Ехали какое-то время молча, Сашка потихоньку ел полученный хлеб, ловил каждую крошку и отправлял в рот.
— Ты из русского села, да? Прилично прошел… От нас далеко, мы ваших редко видим. Иногда только на ярмарку в Аксаит торговцы приезжают… Я сам там, в Аксаите, учил русский язык. Платили с другими шакирдами одному местному куриными яйцами за науку. Перво-наперво он научил нас говорить «Без блинов не масленица, а без вина не праздник». Пошутил над нами, но потом хорошо учил, грех жаловаться… Называл нас «люди-волки»… Знаешь, почему? Легенда такая есть, будто бы башкир в эти края привел волк-вожак.
Сашка присмотрелся к дядьке. Тот бы правда похож на волка: во-первых, мастью (темные волосы были уже пересыпаны сединой), во-вторых, поджаростью, а, самое главное, взглядом, полным одновременно тоски и свободы.

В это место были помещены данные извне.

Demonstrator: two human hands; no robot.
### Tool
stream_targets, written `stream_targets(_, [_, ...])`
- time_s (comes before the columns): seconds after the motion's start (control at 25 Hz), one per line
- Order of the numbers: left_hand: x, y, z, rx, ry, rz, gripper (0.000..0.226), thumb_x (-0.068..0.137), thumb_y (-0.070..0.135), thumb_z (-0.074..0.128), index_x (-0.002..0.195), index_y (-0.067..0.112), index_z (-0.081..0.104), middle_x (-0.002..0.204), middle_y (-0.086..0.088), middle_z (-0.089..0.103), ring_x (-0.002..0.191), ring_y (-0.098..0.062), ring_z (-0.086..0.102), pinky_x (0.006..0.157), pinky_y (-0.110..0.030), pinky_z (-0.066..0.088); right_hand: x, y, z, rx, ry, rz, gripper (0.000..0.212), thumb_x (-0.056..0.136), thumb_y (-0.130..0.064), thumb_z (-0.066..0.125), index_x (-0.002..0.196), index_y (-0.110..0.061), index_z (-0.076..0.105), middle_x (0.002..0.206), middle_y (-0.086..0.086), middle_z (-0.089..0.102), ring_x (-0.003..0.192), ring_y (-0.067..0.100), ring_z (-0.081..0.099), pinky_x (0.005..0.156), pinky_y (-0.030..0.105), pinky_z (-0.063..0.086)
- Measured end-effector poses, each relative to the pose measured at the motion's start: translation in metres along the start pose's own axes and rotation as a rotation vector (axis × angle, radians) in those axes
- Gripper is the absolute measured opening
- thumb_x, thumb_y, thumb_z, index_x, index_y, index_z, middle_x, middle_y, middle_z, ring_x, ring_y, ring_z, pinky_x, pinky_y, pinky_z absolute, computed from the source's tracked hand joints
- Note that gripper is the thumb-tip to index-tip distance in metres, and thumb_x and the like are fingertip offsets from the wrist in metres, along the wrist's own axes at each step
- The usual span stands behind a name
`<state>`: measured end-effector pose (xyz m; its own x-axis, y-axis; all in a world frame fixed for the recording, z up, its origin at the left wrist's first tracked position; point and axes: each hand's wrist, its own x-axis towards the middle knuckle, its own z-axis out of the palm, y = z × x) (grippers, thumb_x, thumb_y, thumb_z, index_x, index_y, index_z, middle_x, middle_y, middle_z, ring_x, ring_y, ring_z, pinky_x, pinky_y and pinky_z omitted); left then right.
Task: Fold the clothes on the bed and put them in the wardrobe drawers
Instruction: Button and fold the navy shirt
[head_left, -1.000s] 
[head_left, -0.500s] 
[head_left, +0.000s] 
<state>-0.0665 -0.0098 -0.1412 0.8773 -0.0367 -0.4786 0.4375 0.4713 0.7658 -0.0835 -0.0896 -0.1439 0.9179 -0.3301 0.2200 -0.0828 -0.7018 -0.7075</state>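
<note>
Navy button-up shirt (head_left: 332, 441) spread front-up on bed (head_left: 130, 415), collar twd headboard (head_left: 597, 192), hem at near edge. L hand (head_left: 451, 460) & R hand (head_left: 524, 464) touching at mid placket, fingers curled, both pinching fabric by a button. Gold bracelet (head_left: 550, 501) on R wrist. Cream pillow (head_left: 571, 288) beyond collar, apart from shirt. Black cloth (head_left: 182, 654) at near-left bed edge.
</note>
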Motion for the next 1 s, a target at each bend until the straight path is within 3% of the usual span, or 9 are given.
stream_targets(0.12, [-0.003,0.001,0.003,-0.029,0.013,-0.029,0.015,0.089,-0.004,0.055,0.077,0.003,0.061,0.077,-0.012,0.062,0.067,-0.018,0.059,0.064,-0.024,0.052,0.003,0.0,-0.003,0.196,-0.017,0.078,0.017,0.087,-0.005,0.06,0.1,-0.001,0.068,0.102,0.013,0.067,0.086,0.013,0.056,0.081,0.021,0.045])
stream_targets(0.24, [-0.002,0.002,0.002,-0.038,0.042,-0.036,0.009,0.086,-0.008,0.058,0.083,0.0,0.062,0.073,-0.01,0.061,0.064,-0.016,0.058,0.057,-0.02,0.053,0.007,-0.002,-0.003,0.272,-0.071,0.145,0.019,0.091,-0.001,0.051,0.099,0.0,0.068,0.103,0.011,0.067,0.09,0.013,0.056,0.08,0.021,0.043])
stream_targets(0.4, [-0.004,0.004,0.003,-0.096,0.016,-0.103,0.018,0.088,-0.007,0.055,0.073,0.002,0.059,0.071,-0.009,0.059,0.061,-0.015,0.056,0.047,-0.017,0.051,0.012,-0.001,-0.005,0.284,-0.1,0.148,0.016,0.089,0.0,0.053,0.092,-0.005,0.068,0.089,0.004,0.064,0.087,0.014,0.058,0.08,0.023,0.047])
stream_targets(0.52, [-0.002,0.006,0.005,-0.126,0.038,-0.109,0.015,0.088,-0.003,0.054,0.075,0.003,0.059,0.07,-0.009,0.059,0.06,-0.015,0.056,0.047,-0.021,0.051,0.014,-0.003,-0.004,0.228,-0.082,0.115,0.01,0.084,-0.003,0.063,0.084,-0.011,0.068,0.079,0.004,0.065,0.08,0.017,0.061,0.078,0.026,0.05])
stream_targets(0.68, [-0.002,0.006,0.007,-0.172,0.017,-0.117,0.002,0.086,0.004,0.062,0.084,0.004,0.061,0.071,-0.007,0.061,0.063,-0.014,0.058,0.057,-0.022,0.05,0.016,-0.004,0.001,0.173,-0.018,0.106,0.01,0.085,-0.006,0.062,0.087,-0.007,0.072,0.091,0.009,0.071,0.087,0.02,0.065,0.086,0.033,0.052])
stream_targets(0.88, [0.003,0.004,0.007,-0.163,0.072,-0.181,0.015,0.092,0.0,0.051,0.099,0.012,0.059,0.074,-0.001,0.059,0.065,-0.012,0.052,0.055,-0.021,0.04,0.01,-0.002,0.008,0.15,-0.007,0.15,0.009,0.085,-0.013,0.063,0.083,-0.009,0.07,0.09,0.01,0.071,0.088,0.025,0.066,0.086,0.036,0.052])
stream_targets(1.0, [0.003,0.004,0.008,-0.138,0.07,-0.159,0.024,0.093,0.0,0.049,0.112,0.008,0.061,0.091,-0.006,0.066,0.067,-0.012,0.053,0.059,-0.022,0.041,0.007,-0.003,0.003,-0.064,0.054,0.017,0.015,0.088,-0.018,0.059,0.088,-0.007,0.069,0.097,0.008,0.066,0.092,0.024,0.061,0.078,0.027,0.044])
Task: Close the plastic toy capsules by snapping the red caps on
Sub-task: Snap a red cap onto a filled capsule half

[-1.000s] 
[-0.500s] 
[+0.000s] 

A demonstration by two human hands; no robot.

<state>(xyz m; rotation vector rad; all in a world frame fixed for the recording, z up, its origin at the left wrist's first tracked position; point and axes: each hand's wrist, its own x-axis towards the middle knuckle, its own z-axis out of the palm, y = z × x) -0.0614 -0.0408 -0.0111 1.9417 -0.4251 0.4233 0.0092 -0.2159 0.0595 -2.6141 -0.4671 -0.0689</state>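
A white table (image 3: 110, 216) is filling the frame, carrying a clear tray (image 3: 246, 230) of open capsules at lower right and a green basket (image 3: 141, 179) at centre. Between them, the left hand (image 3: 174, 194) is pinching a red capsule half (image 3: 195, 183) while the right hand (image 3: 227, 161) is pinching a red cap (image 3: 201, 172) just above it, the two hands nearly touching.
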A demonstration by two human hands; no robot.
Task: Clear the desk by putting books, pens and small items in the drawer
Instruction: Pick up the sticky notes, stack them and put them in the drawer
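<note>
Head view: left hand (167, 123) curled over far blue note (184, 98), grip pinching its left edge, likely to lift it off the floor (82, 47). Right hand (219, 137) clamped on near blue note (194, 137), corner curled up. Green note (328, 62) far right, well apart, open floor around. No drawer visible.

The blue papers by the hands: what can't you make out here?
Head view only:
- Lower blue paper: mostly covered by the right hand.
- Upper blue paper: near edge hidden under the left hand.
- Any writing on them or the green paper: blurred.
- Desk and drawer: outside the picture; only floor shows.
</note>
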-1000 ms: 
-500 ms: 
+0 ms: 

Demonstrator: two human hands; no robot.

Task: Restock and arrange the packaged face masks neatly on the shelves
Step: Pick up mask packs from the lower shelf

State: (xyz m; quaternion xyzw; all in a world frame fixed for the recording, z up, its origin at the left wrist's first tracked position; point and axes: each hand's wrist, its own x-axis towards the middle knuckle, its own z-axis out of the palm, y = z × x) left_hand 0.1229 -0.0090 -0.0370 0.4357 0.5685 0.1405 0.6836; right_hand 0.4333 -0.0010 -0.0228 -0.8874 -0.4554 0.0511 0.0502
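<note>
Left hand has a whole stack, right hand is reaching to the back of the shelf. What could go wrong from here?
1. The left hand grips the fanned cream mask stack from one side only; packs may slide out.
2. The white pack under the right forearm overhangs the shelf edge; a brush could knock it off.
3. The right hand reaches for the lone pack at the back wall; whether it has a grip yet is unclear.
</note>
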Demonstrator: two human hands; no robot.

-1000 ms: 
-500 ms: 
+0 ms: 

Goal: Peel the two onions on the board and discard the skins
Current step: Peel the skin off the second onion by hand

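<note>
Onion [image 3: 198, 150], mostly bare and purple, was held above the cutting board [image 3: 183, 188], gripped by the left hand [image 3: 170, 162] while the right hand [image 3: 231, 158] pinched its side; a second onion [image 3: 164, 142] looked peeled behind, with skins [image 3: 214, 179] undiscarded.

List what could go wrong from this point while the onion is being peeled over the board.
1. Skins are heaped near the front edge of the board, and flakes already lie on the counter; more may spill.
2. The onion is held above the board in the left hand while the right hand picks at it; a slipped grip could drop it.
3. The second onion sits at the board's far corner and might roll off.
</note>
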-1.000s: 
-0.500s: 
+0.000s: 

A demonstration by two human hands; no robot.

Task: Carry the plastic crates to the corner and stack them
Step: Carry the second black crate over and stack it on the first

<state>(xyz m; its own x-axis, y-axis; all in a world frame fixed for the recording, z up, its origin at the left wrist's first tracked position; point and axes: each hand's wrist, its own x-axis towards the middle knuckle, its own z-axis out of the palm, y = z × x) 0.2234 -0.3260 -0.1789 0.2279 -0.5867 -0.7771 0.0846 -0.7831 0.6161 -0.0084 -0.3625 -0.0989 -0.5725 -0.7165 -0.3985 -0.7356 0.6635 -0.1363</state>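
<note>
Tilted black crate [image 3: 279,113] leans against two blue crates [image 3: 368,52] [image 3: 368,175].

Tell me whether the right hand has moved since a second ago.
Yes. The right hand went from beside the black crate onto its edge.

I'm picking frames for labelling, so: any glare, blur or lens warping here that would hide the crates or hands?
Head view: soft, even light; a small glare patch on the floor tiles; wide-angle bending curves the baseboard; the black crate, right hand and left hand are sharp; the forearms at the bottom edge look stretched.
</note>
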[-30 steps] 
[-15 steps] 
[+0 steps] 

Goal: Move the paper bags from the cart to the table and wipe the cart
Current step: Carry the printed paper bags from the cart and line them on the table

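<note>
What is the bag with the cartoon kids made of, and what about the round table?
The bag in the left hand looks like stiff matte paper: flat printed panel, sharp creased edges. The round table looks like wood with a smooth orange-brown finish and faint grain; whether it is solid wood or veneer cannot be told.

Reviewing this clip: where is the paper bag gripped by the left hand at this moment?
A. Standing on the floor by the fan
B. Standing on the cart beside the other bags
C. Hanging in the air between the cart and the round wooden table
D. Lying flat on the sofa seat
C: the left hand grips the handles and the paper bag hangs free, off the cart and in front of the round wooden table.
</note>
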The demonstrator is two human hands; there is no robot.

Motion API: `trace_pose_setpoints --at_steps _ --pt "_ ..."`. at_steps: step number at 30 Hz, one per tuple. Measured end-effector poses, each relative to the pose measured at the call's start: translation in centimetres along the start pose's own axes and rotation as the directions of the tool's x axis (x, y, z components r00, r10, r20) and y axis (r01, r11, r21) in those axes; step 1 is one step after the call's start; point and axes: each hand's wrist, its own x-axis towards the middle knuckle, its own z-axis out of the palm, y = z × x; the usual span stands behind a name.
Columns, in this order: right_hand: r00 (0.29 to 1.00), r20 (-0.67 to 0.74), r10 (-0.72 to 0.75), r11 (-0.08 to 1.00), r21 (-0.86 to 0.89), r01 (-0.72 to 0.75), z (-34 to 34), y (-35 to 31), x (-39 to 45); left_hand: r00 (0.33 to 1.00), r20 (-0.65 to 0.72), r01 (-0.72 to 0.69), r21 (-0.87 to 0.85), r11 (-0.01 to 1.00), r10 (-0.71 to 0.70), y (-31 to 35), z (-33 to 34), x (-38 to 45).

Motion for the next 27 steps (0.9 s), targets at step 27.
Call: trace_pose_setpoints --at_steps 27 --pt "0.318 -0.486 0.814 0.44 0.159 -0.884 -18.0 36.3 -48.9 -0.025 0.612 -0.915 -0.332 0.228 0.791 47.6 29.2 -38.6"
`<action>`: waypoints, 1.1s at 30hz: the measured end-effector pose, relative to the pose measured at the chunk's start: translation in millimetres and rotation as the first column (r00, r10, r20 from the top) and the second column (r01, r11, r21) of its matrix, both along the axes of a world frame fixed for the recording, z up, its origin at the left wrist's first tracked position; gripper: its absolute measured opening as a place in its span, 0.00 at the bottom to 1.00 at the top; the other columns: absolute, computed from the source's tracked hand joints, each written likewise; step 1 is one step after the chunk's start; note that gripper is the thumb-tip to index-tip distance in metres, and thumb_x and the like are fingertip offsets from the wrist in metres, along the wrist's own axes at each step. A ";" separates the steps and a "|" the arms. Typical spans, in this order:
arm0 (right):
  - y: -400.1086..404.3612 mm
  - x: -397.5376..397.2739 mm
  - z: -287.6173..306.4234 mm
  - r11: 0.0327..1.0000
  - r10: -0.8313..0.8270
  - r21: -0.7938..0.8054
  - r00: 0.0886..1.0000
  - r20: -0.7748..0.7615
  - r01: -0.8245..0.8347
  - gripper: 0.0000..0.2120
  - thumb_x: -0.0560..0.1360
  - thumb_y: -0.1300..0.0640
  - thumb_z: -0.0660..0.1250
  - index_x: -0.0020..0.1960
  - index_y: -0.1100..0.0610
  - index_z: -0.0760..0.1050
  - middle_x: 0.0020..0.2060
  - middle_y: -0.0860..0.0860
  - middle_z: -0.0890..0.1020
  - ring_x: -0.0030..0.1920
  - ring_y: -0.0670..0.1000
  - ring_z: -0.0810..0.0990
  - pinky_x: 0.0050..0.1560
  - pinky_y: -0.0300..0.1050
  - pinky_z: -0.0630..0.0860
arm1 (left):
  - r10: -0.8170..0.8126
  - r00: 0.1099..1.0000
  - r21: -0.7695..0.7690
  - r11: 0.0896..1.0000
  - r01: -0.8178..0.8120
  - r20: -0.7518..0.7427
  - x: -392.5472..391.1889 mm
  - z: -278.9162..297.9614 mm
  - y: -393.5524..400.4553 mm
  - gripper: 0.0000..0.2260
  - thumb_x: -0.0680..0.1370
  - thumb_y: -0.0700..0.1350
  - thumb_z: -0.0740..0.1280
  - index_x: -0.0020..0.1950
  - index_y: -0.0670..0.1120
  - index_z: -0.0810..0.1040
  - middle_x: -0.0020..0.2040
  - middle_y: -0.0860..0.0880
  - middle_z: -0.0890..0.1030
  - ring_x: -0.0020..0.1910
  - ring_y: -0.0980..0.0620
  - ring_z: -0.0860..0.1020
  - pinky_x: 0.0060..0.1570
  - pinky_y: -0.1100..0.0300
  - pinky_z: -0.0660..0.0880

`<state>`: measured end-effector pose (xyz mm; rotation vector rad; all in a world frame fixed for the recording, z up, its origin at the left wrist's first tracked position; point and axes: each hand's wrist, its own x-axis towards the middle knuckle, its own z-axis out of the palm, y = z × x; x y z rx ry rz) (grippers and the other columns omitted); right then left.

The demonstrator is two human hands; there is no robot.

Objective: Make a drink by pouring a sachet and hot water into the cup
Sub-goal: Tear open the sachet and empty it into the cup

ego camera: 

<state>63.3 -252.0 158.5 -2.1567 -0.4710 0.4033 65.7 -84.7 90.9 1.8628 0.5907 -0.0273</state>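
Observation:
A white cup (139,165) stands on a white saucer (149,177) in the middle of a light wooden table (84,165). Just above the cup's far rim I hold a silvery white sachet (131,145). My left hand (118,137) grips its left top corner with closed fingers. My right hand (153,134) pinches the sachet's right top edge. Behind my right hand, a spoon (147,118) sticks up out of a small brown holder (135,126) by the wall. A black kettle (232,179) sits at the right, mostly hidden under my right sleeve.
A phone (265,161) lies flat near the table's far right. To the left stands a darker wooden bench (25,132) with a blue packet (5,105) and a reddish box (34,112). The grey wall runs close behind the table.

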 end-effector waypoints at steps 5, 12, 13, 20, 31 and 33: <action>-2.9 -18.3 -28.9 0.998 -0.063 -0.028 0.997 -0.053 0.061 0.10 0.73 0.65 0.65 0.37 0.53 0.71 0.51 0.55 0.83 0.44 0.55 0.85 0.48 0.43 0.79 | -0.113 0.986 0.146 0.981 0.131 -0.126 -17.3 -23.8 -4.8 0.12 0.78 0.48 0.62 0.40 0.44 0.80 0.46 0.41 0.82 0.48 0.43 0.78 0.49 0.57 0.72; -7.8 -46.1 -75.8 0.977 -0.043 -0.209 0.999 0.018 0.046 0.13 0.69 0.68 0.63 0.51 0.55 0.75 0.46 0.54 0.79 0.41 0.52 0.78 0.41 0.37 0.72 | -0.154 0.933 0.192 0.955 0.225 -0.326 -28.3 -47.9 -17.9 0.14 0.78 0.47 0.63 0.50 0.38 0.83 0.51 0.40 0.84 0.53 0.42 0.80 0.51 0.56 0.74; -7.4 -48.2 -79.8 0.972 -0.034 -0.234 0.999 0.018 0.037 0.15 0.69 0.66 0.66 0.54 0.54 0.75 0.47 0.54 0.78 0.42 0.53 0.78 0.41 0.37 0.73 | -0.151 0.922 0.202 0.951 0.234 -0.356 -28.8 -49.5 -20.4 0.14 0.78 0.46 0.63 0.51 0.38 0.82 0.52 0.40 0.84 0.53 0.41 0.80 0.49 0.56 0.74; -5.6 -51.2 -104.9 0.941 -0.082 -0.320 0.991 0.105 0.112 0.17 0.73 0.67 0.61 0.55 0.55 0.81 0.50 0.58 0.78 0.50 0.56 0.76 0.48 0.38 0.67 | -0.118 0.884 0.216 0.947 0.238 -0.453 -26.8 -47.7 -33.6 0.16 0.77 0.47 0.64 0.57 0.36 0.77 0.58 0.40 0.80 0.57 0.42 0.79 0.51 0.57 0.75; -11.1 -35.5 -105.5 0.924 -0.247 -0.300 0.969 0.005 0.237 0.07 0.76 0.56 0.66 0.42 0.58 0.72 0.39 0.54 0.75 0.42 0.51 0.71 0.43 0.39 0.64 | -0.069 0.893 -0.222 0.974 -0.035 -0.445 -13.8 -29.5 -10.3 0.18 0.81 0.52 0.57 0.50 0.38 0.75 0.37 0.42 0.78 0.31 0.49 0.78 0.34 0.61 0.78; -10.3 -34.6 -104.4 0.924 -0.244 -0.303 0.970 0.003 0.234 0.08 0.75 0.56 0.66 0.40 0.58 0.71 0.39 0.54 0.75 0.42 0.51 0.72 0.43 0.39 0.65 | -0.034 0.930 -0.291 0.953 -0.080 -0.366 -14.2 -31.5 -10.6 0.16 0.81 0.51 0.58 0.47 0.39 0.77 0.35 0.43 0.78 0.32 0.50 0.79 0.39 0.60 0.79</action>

— Если тебе некуда податься, оставайся у нас. Поденщики старшине Муффазару всегда нужны, может, и еще кому… Подкормишься… Не хватало еще замерзнуть, когда снег пойдет…
Сашка сидел, низко опустив голову, иногда кивал.
Куда он ехал? Как мог верить случайному встречному? А верить хотелось…
Как оказалось, аул, в котором жил мулла Агзам, был огорожен от мира со всех сторон. По одну руку высились поросшие деревьями склоны гор и бежала речка, по другую — росли сосновые леса. Немногочисленные темные домишки встали в три неровных улочки, почти за каждым виднелся свой выгон для скота — невиданная роскошь для Некрасовки. «Как же здесь должно быть покойно, — подумал Сашка. — Никаких перекати-поле… кроме меня».
— Раньше тут было наше зимовье, а сейчас почитай весь год живем. Совсем мало выезжаем на летовки… Учимся сажать хлеб, как вы, русские. Да и что говорить, табуны сейчас не те, что в прежнее время, — рассказывал хазрат.
Жена муллы, тетка Рабига, сперва не больно обрадовалась нежданному гостю, но не подала вида. Достала старую одежду сына. Налила столько же жирного супа с кусками мяса и теста, как и мужу. Подала похожей на кумыс молочной болтушки с пузырьками. Люди-волки ели чудную еду, но Сашкин изголодавшийся живот вполне ее принимал.